Ruben Quesada is an award-winning poet and editor. He edited the
groundbreaking anthology Latinx Poetics: Essays on the Art of Poetry, winner of the
Gold Medal from the Independent Publisher Book Awards. His forthcoming
collection of poetry, Brutal Companion, was awarded the Barrow Street Press
Editors Prize. His poetry and criticism appear in The New York Times Magazine, Best
American Poetry, Ploughshares, Harvard Review, and American Poetry Review. He has
served as poetry editor for AGNI, Poet Lore, Pleiades, Tab Journal, and as a poetry
blogger for The Kenyon Review and Ploughshares. He has served as a literary advisor
for the Smithsonian Institution, NEA, and Publishing Triangle Awards. He is an
Editorial Advisor for JackLeg Press.
Before the participant open mic on Sunday, we'll have an hour of generative writing lead by local author Nik Markevicius.
“Word Jazz”
Word Jazz is a series of round-robin word games and imaginative- seeing exercises. Each participant will use their own responses, as well as others’ responses, to pursue and develop an idea that is generated organically from the subconscious. Participants will spend the last quarter-hour engaged in the actual writing of their generated idea, ensuring that everyone walks away with - at the very least - a sprout of story which they can then grow at their own pace.
Word Jazz is adapted from the Story Workshop method of writing instruction, originally developed at Columbia College Chicago.

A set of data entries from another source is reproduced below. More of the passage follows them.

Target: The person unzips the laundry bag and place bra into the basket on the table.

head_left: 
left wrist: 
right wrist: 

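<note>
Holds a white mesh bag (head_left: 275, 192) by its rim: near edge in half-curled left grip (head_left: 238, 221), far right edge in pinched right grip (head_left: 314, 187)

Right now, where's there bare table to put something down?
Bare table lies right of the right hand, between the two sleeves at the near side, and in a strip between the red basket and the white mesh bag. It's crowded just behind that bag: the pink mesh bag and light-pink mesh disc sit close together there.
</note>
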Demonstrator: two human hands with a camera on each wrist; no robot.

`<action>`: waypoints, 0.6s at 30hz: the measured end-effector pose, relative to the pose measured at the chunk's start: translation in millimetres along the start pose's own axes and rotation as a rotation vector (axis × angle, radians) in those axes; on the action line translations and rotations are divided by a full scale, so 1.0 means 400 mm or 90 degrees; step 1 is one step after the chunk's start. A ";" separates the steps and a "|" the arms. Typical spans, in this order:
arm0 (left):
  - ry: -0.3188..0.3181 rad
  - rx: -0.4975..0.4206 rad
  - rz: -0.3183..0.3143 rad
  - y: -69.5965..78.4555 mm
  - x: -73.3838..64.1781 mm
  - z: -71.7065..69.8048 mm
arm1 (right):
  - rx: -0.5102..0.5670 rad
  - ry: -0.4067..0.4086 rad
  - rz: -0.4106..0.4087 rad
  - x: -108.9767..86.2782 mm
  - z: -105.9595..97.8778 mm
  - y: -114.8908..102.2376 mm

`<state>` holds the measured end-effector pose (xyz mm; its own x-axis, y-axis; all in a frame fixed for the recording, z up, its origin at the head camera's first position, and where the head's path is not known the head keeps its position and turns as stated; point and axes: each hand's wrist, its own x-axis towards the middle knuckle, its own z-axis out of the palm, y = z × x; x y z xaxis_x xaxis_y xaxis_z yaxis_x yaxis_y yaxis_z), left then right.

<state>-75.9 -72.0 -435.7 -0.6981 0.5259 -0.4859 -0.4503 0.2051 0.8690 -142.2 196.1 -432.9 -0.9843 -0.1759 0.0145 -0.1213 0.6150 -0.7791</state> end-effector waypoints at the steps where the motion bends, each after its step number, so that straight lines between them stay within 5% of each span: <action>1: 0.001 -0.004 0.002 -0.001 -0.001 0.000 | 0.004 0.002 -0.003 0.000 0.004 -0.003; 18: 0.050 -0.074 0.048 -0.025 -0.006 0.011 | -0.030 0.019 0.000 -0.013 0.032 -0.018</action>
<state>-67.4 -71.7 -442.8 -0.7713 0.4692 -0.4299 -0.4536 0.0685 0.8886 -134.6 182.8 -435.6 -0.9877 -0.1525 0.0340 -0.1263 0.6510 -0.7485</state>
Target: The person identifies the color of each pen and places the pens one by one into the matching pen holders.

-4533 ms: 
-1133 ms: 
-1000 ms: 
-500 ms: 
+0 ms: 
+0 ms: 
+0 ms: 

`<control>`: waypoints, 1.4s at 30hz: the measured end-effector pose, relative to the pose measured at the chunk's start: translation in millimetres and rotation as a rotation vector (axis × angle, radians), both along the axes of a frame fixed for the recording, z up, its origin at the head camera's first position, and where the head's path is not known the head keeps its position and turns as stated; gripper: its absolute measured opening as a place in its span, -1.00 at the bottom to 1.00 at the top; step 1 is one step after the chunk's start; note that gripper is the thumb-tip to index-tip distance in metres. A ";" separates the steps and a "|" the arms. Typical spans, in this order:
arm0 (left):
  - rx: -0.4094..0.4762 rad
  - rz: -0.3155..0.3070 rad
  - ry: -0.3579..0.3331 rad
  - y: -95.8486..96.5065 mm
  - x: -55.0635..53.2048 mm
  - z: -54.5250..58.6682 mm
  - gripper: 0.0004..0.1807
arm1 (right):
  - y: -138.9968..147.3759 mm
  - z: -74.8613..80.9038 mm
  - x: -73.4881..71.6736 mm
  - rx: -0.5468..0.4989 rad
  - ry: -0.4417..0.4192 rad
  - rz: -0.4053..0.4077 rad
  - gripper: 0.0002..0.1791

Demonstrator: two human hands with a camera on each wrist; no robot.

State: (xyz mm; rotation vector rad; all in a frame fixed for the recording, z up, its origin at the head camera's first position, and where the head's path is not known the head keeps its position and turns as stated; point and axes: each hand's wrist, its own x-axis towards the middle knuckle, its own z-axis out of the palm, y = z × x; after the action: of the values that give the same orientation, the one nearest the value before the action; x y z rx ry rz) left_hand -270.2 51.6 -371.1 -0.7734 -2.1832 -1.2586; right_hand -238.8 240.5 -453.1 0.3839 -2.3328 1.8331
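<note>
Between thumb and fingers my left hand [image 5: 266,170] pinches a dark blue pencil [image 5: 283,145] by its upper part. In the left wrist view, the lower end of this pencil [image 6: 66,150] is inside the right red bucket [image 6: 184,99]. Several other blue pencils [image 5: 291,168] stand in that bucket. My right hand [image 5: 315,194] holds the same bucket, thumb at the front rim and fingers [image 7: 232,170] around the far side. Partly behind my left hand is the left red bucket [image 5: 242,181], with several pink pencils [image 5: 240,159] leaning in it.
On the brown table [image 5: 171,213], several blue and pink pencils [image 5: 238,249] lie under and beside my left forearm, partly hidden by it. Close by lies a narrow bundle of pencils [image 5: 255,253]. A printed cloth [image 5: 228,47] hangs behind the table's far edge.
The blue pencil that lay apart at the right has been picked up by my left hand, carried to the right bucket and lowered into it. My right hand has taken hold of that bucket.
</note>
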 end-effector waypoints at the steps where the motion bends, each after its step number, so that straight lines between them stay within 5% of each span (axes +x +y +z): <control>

Kristin is the founder of the Aurora Writers Workshop and has lived in Aurora since 2004. Her poetry has been published in several chapbooks, anotholigies, and in journals such as the Massachusetts Review, Tinderbox, Museum of Americana, Escape into Life, and others. Her full-length collection of poems, What Will Keep Us Alive, came out with Sundress Publications in 2015. She teaches writing at Joliet Jr. College and gives writing workshops at libraries in the far-western Chicago suburbs. She is currently working on a novel set during the 1800s whaling industry in New Bedford, and a collection of poems centered around Gen X.